Look at how we started last season, we're better so far this year than last, so I wouldn't be worried quite yet.


----------



## sheefo13 (Jul 13, 2002)

i am very worried. I almost feel safer when trenton and thud are in the game vs when wally and cassell are in. I want to see trenton start because he is good enough to do so. I hate watching cassell play now. I feel safer when hoiberg is shooting versus spree shooting. The guys i am comfortible with and actually can trust, in the starting lineup at least, is kg and kandi. Everyone off the bench is cool though.

I think we should trade wally and bring in fizer as a FA. cassell is looking awful, i cant see us winning a ship with cassell and spree playing like this even if we have a deep bench.


----------



## HKF (Dec 10, 2002)

Fizer signed with Milwaukee.
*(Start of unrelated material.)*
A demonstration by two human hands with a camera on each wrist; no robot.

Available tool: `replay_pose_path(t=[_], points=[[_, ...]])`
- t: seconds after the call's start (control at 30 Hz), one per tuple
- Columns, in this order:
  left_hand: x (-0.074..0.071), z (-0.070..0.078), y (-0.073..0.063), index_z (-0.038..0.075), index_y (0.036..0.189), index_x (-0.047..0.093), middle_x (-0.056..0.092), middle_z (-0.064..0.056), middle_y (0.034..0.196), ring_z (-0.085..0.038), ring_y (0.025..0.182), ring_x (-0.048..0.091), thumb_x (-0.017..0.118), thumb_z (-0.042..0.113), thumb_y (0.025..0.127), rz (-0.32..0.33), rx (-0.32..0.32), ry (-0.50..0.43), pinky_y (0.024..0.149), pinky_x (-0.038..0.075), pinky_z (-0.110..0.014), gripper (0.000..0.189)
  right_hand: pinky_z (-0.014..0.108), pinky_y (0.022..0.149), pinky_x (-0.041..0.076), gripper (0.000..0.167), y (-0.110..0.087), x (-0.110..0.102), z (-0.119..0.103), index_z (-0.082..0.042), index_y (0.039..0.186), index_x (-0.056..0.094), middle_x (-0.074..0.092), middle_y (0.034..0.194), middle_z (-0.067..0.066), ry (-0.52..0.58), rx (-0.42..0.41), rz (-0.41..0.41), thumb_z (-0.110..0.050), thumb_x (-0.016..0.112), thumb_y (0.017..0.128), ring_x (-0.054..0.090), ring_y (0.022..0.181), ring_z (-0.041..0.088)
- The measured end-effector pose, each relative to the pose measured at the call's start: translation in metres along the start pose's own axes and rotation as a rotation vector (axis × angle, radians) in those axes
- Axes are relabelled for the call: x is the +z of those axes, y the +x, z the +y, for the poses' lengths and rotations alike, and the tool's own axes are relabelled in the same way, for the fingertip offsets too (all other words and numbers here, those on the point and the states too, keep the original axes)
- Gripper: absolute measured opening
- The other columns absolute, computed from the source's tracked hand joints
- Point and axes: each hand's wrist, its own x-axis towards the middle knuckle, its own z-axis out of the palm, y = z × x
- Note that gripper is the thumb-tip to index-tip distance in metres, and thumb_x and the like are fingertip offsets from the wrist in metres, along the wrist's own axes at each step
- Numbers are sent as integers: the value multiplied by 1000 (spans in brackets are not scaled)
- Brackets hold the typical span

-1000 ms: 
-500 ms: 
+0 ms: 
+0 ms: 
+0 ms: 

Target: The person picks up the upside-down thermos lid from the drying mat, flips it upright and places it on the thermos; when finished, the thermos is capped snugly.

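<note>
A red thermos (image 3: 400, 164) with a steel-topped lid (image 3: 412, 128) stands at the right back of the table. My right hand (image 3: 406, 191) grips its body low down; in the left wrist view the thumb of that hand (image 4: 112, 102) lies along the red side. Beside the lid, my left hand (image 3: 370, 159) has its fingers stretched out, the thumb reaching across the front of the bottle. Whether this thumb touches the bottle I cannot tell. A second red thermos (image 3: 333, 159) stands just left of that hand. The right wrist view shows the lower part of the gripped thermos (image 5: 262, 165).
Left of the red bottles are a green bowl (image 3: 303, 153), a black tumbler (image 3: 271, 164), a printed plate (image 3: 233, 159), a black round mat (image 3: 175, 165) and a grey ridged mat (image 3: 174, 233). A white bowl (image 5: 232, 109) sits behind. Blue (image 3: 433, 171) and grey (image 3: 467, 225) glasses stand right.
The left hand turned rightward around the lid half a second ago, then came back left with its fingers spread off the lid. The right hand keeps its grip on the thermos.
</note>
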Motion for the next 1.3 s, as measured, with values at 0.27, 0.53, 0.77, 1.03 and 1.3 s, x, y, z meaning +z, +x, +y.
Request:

Too late.


----------



## sheefo13 (Jul 13, 2002)

yea i just figured that like 5 minutes ago looking at their roster.


----------



## Flanders (Jul 24, 2004)

I'm not worried about the Wolves. I know they can play. What I'm worried about is how good our division rivals have gotten.

Utah, Denver, Portland are becoming power houses. These guys can play.

Though I noticed that the Wolves are the most experienced team in the division. Utah, Denver, and Portland are filled with young guys while we have older guys, and I think our older guys will win us more games (this season) and take us further in the playoffs. 

Sure, our chance of winning a championship will only last as long as KG lasts, but I'm not worried, that's another 6-7 years.

This season I think we'll be fine. Garnett, Griffin, and _maybe_ Kandi can bang with the West's best.


----------



## KokoTheMonkey (Aug 4, 2003)

Once Cassell and Sprewell get going, this team will be really good. As the season progresses, Hudson will get going and add another dimension to the team that they didn't have last year.


----------



## Jonathan Watters (Jul 20, 2002)

> Originally posted by <b>Flanders</b>!
> I'm not worried about the Wolves. I know they can play. What I'm worried about is how good our division rivals have gotten.
> 
> Utah, Denver, Portland are becoming power houses. These guys can play.


This is the major part of my concern. I have no doubt that Minnesota is going to be in the thick of the hunt for a top playoff seed, but these rising teams in our division are going to cause us serious trouble.


----------



## Nashdaddy25 (Jan 13, 2004)

Cassell is coming off a pretty serous injury, he is gonna struggle for a while. We are holding a standard to having him play like he did last year, and that was a career year. Number may be down for him, but we got t hud this year to help him out, last year we didnt. So im not worried there. Im not worried about spree, the man can play. Yes i agree hassell should be starting over wally, wally could be a serious contender for 6th man of the year. KG is playing as good as ever. Kandi is looking like he is gonna have a career year, and if we have a center only avg a double double, something the wolves have never had since they have been in the playoffs, wow. Another reason im not worried about our front like against other teams, EDDIE GRIFFIN. Dont sleep on this guy. he had a good rookie year, and is still real young. The man can play, wouldnt have been a lottery pick after his freshman year of college if he wasnt good. Why is everyone worried, Minny is one of only 3 teams picked to win it all, them, SA and detriot, and it was 4 picks for each of them. Wolves will be atleast a 2 seed this year, and looking good for the finals. its 3 games, sam will come around, and the team is one of the deepest they have ever had.


----------



## wild_style (Feb 26, 2004)

i have a feeling wally is only starting until he is traded mid-season, increasing his value to other teams.
the wolves arent in trouble at all, cassel is coming off injury and spree was always inconsistent.
garnett is playing like an absolute monster, and kandi is actually contributing.
in 3-4 years if we dont make any big pick-ups we will definately struggle, but for now we are one of the top contenders for the championship


----------



## DaWolves (Nov 9, 2004)

No need to hit the panic button just yet. 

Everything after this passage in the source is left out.